- **Your instructions**
The data below should be transcribed in full, with no picture included.

──────────

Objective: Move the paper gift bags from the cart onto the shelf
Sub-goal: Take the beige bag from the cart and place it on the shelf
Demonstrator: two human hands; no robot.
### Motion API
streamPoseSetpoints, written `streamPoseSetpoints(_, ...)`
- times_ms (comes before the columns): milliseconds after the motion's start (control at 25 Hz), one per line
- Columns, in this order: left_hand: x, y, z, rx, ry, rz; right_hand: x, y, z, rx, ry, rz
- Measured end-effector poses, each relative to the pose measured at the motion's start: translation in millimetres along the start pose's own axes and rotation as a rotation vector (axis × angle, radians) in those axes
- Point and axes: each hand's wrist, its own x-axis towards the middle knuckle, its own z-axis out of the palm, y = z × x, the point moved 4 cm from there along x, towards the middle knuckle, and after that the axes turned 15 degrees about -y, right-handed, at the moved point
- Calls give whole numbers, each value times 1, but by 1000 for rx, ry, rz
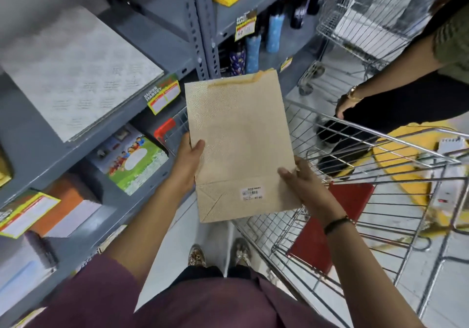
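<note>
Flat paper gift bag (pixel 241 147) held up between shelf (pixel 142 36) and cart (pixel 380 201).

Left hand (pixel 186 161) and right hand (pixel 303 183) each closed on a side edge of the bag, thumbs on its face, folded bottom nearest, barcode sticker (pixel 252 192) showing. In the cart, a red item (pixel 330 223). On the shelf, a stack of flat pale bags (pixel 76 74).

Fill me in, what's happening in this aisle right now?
A person is holding a flat tan paper gift bag in both hands, left hand on its left edge and right hand near the bottom right corner. The bag is in the air between the wire cart on the right and the grey shelf on the left, not yet put down. A second person stands beyond the cart.
</note>
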Motion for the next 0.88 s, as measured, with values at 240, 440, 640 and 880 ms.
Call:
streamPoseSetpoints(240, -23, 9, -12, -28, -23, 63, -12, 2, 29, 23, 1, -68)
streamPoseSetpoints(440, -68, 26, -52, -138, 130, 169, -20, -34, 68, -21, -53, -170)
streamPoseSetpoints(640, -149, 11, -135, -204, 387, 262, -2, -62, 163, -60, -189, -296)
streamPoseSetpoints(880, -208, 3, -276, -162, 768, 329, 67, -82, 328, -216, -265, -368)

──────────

- **Output of the exercise**
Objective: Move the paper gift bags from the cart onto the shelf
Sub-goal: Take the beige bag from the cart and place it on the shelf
Demonstrator: two human hands; no robot.
### Motion API
streamPoseSetpoints, written `streamPoseSetpoints(_, ...)`
- times_ms (comes before the columns): milliseconds after the motion's start (control at 25 Hz), one per line
- Columns, in this order: left_hand: x, y, z, rx, ry, rz; right_hand: x, y, z, rx, ry, rz
- Measured end-effector poses, each relative to the pose measured at the motion's start: translation in millimetres along the start pose's own axes and rotation as a rotation vector (axis × angle, radians) in those axes
- Point and axes: each hand's wrist, its own x-axis towards the middle knuckle, its own z-axis out of the palm, y = z × x, the point moved 4 cm from there along x, towards the middle knuckle, and after that the axes turned 15 degrees about -y, right-handed, at the moved point
- Calls give whole numbers, each value times 1, but by 1000 for rx, ry, rz
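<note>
Flat paper gift bag (pixel 241 147) held up between shelf (pixel 142 36) and cart (pixel 380 201).

Left hand (pixel 186 161) and right hand (pixel 303 183) each closed on a side edge of the bag, thumbs on its face, folded bottom nearest, barcode sticker (pixel 252 192) showing. In the cart, a red item (pixel 330 223). On the shelf, a stack of flat pale bags (pixel 76 74).

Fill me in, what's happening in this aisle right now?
A person is holding a flat tan paper gift bag in both hands, left hand on its left edge and right hand near the bottom right corner. The bag is in the air between the wire cart on the right and the grey shelf on the left, not yet put down. A second person stands beyond the cart.
</note>
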Motion for the next 0.88 s, as measured, with values at 240, 440, 640 and 880 ms.
Call:
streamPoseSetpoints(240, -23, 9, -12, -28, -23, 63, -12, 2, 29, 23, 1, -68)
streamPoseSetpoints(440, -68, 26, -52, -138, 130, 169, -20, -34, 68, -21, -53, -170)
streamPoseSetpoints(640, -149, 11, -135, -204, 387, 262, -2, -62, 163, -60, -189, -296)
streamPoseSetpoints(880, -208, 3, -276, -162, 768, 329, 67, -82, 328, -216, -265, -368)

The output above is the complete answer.